Now, the type system allows the outer x
to occur under the splice as a "naked"
bound variable. We can do, for instance:
foo = ~<λ (x : ℕ). ~(let y = x; <y>)>;
which generates λ x. x
. In this case, let y = x
must be handled by the
same evaluation strategy as in the previous examples, because a) the type
system doesn't care about naked bound variables b) in more complicated programs,
we cannot even statically decide if some program bumps into bound variables at
runtime.

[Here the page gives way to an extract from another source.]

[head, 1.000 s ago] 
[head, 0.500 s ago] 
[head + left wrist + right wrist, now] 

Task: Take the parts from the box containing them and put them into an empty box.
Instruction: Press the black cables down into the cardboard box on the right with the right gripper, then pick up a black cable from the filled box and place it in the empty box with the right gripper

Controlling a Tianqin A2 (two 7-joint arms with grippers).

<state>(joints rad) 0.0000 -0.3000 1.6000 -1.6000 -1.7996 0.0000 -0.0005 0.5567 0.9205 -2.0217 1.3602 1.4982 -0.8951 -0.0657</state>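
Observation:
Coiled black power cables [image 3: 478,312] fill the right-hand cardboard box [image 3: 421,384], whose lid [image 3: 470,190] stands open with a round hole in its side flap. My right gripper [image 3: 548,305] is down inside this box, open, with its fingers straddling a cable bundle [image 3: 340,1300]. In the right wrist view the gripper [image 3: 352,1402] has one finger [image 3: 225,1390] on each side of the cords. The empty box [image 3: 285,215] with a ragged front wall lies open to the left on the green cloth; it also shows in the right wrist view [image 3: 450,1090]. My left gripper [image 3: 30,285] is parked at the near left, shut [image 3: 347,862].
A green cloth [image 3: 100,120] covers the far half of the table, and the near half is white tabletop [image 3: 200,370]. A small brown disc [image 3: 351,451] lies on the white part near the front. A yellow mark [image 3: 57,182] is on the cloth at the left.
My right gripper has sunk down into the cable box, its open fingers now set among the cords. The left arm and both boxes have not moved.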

And since the evaluation strategy computes "normally" for values that
don't contain bound variables, in the general case we should also compute
"normally", except for:
- Getting stuck on bound vars.
- Preserving CSP-d values.
See examples.rtcg
for:
- Generating monadic code like in "Closure-Free Functional Programming in a Two-Level Type Theory".
- Examples with length indexed-vectors, also reusing the
Gen
monad from the previous example. - Fold fusion for lists.
This already includes some natural examples for generating code generators. For example, we want to define:
down : (n : ℕ) → {A} → Vec n (□ A) → □ (Vec n A)
This function converts a vector of expressions to a vector expression, where we
individually let-bind all elements and then rebuild a vector of variables. When
defining this function, we want to reuse a foldr
function which inlines the
function argument.
Let's wrap up.
- The biggest advantage is the extremely simple staging API, in terms of typing. It's so simple that it's close to trivial to add to the kernel and the surface of any dependently typed language.
- However, the simplicity of typing is somewhat countered by the complexity of the runtime semantics. Programmers have to know about closed and open evaluation, and their interaction. I don't think it's too complex though, and I believe that this is much better as a design point than e.g. using substructural typing to prohibit open evaluation.
- In terms of practical benefit in "ordinary" programming, runtime code generation is not as nearly as useful as control over compile time code generation. But there are some unique use cases, and it's perfectly fine to support both compile-time and runtime code generation in the same system.